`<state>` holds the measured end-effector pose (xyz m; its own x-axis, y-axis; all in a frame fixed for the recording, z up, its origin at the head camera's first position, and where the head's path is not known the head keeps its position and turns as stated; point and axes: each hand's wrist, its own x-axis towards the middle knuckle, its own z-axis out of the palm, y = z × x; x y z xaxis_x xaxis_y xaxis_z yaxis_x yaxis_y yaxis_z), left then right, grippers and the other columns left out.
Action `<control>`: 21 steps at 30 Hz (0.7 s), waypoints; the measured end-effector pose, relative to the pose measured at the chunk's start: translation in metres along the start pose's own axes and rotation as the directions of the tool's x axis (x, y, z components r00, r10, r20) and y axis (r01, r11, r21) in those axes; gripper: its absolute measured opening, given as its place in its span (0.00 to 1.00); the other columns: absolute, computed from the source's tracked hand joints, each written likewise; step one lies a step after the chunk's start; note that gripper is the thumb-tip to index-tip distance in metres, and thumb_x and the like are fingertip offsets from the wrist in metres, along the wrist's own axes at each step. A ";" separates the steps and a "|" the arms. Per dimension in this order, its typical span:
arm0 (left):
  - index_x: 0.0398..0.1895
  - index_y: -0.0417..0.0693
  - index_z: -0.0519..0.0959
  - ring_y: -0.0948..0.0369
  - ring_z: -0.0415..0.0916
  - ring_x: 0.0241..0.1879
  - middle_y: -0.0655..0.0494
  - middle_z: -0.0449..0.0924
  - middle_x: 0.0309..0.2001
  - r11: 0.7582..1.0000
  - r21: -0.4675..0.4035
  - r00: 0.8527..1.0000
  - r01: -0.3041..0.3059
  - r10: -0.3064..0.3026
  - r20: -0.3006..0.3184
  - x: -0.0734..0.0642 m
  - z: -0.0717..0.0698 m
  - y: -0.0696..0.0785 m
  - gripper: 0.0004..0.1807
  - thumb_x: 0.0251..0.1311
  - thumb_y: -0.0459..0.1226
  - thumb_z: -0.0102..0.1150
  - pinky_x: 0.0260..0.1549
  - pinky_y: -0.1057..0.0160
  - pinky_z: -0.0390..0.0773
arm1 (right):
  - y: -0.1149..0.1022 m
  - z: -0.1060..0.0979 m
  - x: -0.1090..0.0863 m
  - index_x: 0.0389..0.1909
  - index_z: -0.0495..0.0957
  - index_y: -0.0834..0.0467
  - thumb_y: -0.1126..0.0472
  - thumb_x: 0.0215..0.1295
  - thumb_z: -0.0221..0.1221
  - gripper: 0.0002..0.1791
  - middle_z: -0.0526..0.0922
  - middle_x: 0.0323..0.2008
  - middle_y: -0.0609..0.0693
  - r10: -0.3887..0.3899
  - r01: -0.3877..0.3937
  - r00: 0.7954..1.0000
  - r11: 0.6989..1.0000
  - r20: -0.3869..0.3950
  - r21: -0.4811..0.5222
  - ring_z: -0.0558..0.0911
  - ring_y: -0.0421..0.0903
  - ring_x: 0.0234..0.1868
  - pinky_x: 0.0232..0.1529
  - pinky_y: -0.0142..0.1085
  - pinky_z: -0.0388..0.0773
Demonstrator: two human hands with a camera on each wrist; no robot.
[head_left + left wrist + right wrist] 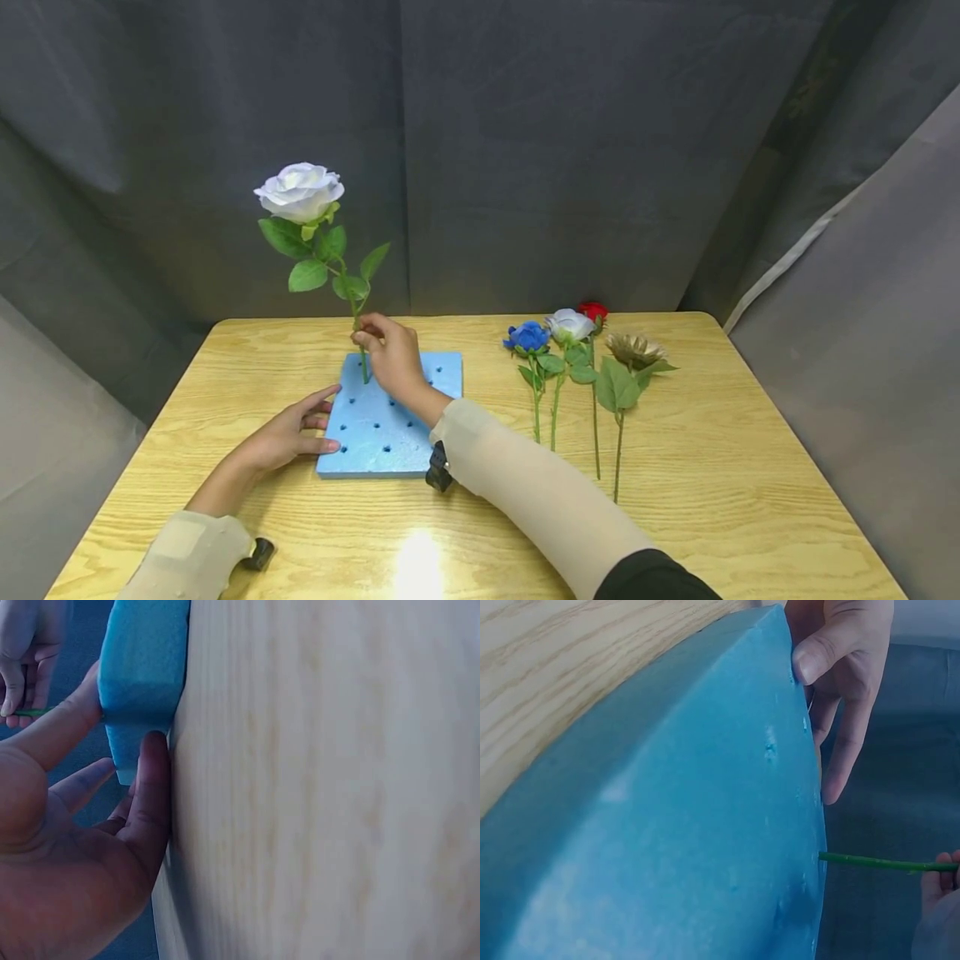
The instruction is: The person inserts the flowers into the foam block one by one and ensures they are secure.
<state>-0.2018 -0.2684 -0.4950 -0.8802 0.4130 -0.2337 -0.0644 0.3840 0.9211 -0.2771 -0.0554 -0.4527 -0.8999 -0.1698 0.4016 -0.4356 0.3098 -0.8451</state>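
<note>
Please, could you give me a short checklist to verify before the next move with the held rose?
1. Right hand grips the stem: ok, pinched below the leaves.
2. Left hand touches the board: ok, at its left edge.
3. Board flat on table: ok.
4. Stem seated firmly: cannot tell; its tip meets the board, depth unclear.
5. Unused holes visible: ok, several nearer the person.
6. Other flowers clear of the board: ok, lying to its right.
</note>
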 end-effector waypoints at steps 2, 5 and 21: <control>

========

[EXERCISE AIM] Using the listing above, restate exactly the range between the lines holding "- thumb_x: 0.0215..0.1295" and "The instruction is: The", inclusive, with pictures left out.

[EXERCISE RESPONSE]
  - thumb_x: 0.0215..0.1295
  - thumb_z: -0.0221..0.1221
  - gripper: 0.0002..0.1791
  - middle_z: -0.0526..0.0922
  - middle_x: 0.0323..0.2008
  - middle_y: -0.0609..0.0693
  - r10: -0.3887..0.3899
  - r01: -0.3877..0.3937
  - r00: 0.7954..1.0000
  - r11: 0.6989..1.0000
  - r20: -0.3869..0.3950
  - r21: -0.4811..0.5222
  - ring_z: -0.0558..0.0911
  - ring_y: -0.0421..0.0903
  - ring_x: 0.0234..0.1868
  - pinky_x: 0.0232..0.1529
  - pinky_y: -0.0142..0.1085
  - pinky_z: -0.0388..0.0773
Demonstrator: two human hands with a camera on each wrist; no robot.
[head_left + left wrist + right wrist] 
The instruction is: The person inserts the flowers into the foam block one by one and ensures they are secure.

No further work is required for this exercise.